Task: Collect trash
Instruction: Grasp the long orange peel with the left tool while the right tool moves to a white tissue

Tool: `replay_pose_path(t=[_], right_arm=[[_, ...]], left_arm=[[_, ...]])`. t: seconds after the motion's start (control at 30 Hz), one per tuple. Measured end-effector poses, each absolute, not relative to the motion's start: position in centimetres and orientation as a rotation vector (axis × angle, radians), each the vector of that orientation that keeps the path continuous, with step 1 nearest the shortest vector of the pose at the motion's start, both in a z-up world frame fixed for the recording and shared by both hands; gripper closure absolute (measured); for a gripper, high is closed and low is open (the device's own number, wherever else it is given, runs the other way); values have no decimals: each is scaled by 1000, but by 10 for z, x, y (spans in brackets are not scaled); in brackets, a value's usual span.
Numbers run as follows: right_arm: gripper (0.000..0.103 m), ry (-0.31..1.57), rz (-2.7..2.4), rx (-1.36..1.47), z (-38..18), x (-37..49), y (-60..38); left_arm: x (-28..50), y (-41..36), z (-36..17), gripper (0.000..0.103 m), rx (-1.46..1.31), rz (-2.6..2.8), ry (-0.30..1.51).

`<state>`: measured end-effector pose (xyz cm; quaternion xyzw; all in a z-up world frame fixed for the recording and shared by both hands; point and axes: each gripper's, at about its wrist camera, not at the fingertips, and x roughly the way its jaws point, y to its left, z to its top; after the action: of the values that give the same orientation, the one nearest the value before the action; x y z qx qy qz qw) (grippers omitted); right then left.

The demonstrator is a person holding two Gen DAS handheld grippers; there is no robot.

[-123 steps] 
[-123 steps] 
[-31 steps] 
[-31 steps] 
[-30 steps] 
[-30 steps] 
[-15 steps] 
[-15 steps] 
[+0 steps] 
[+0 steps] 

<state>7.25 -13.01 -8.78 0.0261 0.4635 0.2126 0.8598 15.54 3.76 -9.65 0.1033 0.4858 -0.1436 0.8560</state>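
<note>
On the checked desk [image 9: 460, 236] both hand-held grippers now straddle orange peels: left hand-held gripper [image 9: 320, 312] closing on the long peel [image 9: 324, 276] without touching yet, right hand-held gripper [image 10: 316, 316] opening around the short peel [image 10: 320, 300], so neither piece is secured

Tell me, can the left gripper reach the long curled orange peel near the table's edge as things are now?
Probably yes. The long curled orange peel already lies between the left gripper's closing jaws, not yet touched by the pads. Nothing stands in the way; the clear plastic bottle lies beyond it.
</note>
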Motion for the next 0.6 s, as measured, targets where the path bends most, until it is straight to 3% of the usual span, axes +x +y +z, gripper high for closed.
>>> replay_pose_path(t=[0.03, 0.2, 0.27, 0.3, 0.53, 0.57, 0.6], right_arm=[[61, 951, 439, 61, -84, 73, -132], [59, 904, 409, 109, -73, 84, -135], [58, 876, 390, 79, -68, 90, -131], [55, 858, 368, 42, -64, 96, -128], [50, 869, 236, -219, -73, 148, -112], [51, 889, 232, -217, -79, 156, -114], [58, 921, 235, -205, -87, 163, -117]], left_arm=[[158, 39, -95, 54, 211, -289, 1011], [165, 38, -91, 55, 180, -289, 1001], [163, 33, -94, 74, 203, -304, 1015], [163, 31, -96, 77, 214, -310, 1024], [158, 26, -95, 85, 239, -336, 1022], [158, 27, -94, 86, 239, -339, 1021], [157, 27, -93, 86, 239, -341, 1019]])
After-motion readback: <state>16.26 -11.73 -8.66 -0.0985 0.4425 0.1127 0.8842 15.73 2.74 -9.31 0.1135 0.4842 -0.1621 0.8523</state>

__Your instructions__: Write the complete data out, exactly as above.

__Result below__:
Task: Collect trash
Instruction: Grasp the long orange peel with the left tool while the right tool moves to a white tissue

Tool: `replay_pose_path(t=[_], right_arm=[[_, ...]], left_arm=[[_, ...]])`. t: seconds after the motion's start (control at 30 Hz), one per tuple. Measured end-effector poses, each absolute, not relative to the motion's start: position in centimetres and orientation as a rotation vector (axis × angle, radians), each the vector of that orientation that keeps the path continuous, with step 1 nearest the shortest vector of the pose at the motion's start, both in a z-up world frame fixed for the recording and shared by both hands; gripper closure absolute (measured); for a gripper, high is closed and low is open (the device's own number, wherever else it is given, runs the other way); values have no decimals: each is scaled by 1000, but by 10 for z, x, y (spans in brackets are not scaled); in brackets, a value's usual span.
Numbers run as follows: right_arm: gripper (0.000..0.103 m), ry (-0.31..1.57), rz (-2.7..2.4), rx (-1.36..1.47), z (-38..18), x (-37..49), y (-60..38); left_arm: x (-28..50), y (-41..36), z (-36..17), gripper (0.000..0.103 m), rx (-1.46..1.31), rz (-2.6..2.8), ry (-0.30..1.51).

`<state>`: measured end-effector pose (xyz cm; quaternion xyzw; all in a z-up world frame fixed for the recording and shared by both hands; point and axes: each gripper's, at about its wrist camera, not at the fingertips, and x roughly the way its jaws point, y to its left, z to its top; after the action: of the values that give the same orientation, the one nearest the value before the action; x y z qx qy qz qw) (grippers omitted); right then left.

The demonstrator is a person holding two Gen DAS handheld grippers; there is no robot.

[-123 steps] 
[-123 steps] 
[-31 steps] 
[-31 steps] 
[-30 steps] 
[-30 steps] 
[-15 steps] 
[-15 steps] 
[+0 steps] 
[+0 steps] 

<state>7.25 -13.01 -8.78 0.0261 0.4635 0.2126 0.8598 15.54 3.76 -9.65 0.1033 0.4858 -0.1436 0.8560</state>
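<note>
On the checked desk [image 9: 460, 236] both hand-held grippers now straddle orange peels: left hand-held gripper [image 9: 320, 312] closing on the long peel [image 9: 324, 276] without touching yet, right hand-held gripper [image 10: 316, 316] opening around the short peel [image 10: 320, 300], so neither piece is secured

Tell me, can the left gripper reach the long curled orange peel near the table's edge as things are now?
Probably yes. The long curled orange peel already lies between the left gripper's closing jaws, not yet touched by the pads. Nothing stands in the way; the clear plastic bottle lies beyond it.
</note>
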Motion for the next 0.6 s, as measured, targets where the path bends most, until it is straight to 3% of the usual span, axes +x +y +z, gripper high for closed.
>>> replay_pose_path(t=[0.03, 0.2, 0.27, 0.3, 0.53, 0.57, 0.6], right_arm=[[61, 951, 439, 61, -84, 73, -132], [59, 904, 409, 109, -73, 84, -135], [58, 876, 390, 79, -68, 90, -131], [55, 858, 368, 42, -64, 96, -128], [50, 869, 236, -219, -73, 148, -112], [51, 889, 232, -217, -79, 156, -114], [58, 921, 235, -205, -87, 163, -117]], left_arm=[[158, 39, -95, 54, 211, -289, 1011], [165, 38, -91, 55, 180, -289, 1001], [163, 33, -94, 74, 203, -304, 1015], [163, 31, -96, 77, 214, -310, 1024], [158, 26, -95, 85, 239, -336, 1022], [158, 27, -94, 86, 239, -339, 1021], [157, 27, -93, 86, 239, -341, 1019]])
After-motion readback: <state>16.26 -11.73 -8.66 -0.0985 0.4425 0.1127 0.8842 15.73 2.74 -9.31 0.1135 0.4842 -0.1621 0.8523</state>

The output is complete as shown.